O PSDB está numa crise profunda. Eles têm uma crise de projetos, de propostas. [As que existem] não têm apelo"

Ideli Salvatti: Um ajuste. Eu não tenho a menor dúvida de que vai ser só o ajuste. Não consigo dizer a extensão do ajuste. O primeiro deles, já ficou público, nós estamos administrando a votação da criação da Secretaria da Micro e Pequena Empresa.

Valor: O PR quer voltar e o PMDB, ampliar. Serão atendidos?

Ideli: A presidente tem uma maneira de operar nessa questão muito centralizada, eu diria até que é absolutamente centralizada.

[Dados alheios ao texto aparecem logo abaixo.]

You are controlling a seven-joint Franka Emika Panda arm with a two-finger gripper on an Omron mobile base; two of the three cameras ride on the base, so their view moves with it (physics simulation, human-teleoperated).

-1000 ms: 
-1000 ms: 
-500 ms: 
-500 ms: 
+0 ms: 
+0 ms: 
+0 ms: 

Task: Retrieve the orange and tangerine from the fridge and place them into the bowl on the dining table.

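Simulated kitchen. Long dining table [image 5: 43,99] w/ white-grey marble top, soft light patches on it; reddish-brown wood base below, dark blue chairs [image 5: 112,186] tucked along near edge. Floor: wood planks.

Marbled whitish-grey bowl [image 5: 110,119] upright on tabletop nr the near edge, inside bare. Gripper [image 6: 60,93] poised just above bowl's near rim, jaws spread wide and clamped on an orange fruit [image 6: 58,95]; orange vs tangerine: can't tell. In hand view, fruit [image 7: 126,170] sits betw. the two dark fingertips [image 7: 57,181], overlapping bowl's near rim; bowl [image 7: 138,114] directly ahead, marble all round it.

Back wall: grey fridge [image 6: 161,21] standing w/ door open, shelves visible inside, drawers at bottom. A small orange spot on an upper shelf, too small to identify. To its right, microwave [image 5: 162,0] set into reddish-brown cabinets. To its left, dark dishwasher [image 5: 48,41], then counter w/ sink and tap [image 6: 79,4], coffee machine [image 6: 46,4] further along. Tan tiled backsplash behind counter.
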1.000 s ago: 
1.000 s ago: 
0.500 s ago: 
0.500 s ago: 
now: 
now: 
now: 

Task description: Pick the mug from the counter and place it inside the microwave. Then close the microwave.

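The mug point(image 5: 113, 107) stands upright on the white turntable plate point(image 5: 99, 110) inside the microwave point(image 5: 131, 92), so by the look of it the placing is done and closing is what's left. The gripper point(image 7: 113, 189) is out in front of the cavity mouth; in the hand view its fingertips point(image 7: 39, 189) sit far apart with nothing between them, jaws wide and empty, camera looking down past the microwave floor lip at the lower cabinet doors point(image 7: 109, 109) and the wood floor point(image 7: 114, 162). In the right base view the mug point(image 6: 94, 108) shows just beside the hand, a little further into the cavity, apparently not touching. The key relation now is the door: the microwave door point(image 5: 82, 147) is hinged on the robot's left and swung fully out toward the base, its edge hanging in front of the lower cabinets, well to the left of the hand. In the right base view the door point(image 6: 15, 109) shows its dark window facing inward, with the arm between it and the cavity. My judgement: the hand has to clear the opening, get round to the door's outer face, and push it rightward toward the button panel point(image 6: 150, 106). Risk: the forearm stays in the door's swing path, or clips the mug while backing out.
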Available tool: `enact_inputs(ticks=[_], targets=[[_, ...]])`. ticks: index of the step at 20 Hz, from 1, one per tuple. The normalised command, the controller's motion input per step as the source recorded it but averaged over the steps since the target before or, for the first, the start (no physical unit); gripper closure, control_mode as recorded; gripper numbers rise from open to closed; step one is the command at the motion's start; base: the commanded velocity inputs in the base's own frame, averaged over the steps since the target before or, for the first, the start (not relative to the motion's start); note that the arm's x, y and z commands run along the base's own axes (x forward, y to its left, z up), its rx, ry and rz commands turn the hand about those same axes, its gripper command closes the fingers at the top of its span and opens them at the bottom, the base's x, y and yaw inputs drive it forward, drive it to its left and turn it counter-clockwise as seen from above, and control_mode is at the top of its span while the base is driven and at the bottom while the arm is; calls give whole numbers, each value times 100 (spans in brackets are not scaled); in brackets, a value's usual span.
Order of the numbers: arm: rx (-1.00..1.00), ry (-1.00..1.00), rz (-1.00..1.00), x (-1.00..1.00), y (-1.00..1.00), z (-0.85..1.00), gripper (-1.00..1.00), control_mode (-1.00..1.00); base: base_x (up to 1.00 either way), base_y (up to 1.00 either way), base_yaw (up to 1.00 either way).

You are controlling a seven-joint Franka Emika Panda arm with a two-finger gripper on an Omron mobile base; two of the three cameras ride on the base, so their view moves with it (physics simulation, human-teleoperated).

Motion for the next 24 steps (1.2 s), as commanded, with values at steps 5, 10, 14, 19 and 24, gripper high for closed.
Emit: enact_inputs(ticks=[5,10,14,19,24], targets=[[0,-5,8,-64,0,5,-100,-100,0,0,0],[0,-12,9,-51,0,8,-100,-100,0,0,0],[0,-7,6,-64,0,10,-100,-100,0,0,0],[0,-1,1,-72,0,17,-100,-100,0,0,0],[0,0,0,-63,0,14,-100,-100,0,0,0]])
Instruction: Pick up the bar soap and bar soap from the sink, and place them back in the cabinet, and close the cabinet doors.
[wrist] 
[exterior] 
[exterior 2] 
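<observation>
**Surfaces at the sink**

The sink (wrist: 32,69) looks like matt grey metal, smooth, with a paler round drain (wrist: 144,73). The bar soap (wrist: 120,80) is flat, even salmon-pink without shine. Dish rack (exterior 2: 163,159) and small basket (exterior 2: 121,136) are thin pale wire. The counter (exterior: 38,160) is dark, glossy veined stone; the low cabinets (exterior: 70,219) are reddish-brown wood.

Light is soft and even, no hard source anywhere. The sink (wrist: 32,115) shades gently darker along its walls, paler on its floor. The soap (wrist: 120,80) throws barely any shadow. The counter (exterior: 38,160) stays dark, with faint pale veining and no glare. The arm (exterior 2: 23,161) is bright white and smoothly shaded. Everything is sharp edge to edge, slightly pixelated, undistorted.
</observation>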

Ela conversa pontualmente, dá tarefas pontuais. Uma célula não sabe o que a outra está fazendo. A gente, obviamente, pela convivência sabe mais ou menos o que pode ser. Por exemplo: tem que equacionar a história do PDT, a situação está insustentável.

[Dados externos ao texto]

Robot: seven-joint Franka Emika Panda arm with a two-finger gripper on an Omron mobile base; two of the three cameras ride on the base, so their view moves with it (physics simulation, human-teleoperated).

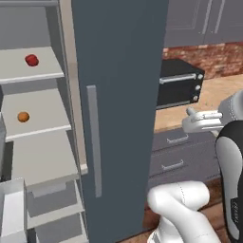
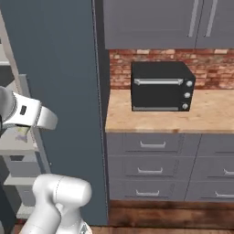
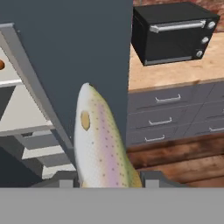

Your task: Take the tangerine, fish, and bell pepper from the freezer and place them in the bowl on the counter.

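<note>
My gripper (image 3: 107,180) is shut on the fish (image 3: 98,140), a pale speckled body with a pink stripe that sticks out ahead of the fingers. The hand (image 1: 203,120) hangs in front of the counter (image 1: 225,88), to the right of the freezer's open door (image 1: 118,95). Inside the freezer (image 1: 33,142), the red bell pepper (image 1: 32,60) lies on the top pale shelf. The orange tangerine (image 1: 23,116) sits on the shelf below it. The bowl is out of view.
A black toaster oven (image 2: 161,87) stands on the counter (image 2: 210,114) against the red brick wall. Grey drawers (image 2: 151,157) run below, grey wall cabinets above. The freezer door (image 2: 59,91) juts out between the shelves and the counter. A clear drawer (image 1: 12,209) sticks out low in the freezer.
</note>
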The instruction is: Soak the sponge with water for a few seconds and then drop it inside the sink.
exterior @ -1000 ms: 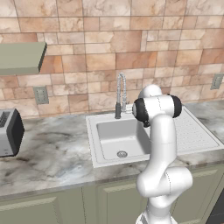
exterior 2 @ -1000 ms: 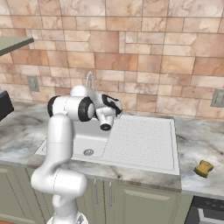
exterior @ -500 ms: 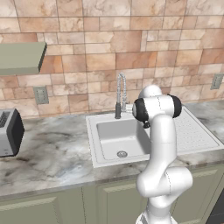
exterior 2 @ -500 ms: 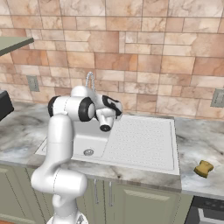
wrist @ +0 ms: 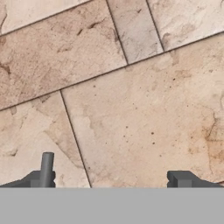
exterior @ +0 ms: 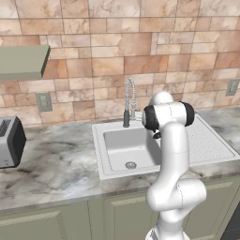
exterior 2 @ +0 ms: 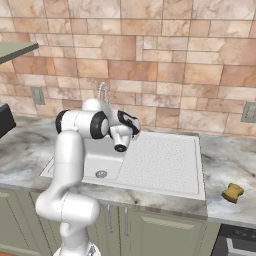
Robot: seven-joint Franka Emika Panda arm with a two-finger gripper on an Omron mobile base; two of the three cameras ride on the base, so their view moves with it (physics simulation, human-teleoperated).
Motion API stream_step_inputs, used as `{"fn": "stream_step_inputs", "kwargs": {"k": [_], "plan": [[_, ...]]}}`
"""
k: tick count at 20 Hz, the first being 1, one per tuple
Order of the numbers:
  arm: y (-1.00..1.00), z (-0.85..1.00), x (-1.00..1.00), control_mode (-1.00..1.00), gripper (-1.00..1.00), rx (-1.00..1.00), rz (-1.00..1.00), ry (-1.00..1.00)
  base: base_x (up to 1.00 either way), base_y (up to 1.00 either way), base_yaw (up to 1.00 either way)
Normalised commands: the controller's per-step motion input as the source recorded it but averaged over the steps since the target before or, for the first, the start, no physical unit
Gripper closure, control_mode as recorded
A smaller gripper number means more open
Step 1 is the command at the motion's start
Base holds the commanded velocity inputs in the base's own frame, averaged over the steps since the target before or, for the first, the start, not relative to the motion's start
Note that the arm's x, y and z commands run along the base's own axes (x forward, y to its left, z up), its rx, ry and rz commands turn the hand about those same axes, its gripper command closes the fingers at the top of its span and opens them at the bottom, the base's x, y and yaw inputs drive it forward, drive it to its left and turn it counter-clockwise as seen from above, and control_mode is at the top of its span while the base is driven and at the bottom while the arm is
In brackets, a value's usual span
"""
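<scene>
— So, what is your gripper (wrist: 113,179) doing?
— Your two finger tips (wrist: 45,168) stand wide apart in the hand view with nothing between them, and they face the tan stone tiles of the backsplash (wrist: 131,109) at a slant.
— Where does the hand sit in the room?
— You see it in the right base view (exterior 2: 131,121), raised above the sink (exterior 2: 95,162) near the coiled-spring tap (exterior 2: 103,92), by the ribbed drainboard (exterior 2: 162,160).
— And the sponge?
— Your sponge (exterior 2: 232,192) lies on the marble counter (exterior 2: 235,165) right of the drainboard, well apart from the hand and outside the basin.
— Anything else nearby?
— You have a toaster (exterior: 9,140) far left on the counter, and the round drain (exterior: 131,165) in the basin floor.
</scene>
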Motion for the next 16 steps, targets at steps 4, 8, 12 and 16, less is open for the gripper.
{"fn": "stream_step_inputs", "kwargs": {"k": [4, 8, 12, 16], "plan": [[-0.89, -0.17, 0.0, -1.0, -1.0, 0.07, -0.01, -0.03, 0.0, 0.0, 0.0], [-0.91, -0.12, 0.0, -1.0, -1.0, 0.07, -0.01, -0.04, 0.0, 0.0, 0.0], [-0.89, -0.14, 0.0, -1.0, -1.0, 0.08, -0.01, -0.05, 0.0, 0.0, 0.0], [-0.81, -0.05, 0.0, -1.0, -1.0, 0.06, 0.0, -0.02, 0.0, 0.0, 0.0]]}}
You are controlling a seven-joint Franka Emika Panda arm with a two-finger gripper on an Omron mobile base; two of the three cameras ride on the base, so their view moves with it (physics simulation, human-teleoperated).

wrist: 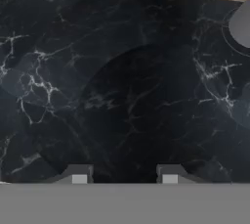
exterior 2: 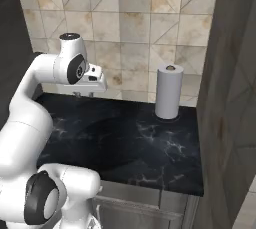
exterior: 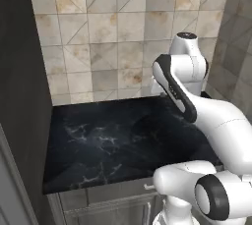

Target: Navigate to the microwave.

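While base faces black marble counter (exterior: 108, 140) with paper-towel roll (exterior 2: 168, 92) at its back-right corner, navigation unfinished; gripper (wrist: 124, 174) fingers apart, empty.

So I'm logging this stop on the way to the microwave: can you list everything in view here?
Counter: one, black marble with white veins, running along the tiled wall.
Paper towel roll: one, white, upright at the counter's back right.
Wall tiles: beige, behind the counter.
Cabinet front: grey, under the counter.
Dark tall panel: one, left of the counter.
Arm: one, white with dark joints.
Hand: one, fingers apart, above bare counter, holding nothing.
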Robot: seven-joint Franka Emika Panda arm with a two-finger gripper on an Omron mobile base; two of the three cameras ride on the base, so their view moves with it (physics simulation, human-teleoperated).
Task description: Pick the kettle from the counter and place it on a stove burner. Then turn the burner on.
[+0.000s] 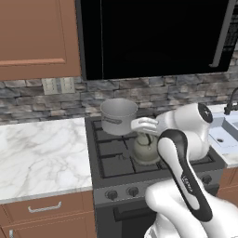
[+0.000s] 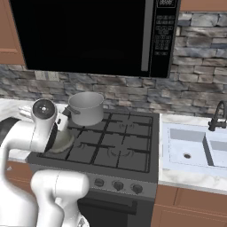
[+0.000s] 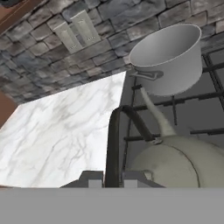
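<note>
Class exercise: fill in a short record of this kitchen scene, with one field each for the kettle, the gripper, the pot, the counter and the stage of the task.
kettle: grey-green kettle, over a front burner of the cooktop; whether it rests on the grate cannot be told
gripper: gripper shut on the kettle's black wire handle
pot: steel pot on the rear burner behind the kettle, empty
counter: white marble counter left of the stove
task stage: kettle off the counter, not yet released
</note>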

Valor: A relação do presidente do PDT, Carlos Lupi, com o ministro Brizola Neto (Trabalho) está extremamente tensionada.

Ideli: Chega num ponto que não serve a ninguém. Não serve ao governo, não serve ao trabalho do próprio ministério, não serve à relação partidária. Nem sempre você consegue fazer uma equação que atenda a tudo. Ao governo, ao partido, à relação com o Congresso. Agora não equacionar em nada é insustentável. E atualmente nós temos uma situação de insustentabilidade nessa questão do PDT. E PDT, vou ser bem franca, é um assunto da presidenta, até por ela ter vindo do PDT. Pelas relações, pelo conhecimento, pelas amizades muito sólidas e antigas dela com lideranças do PDT.

Valor: E o PR volta?

Ideli: Foram vários gestos. Ela marcou uma reunião aqui que era para ser de meia hora, ficou duas horas e meia com o [Alfredo] Nascimento [senador e ex-ministro dos Transportes], o [Anthony] Garotinho [deputado e líder da bancada] e o senador Rodrigues Fernandes, lá de São Paulo. E foi boa. Também com o próprio PDT ela fez conversas. O Lupi esteve duas vezes aqui. Tem a história do PSD, que vai ter essa equação [Micro e Pequena Empresa]. E eu não consigo vislumbrar modificações em termos de PMDB.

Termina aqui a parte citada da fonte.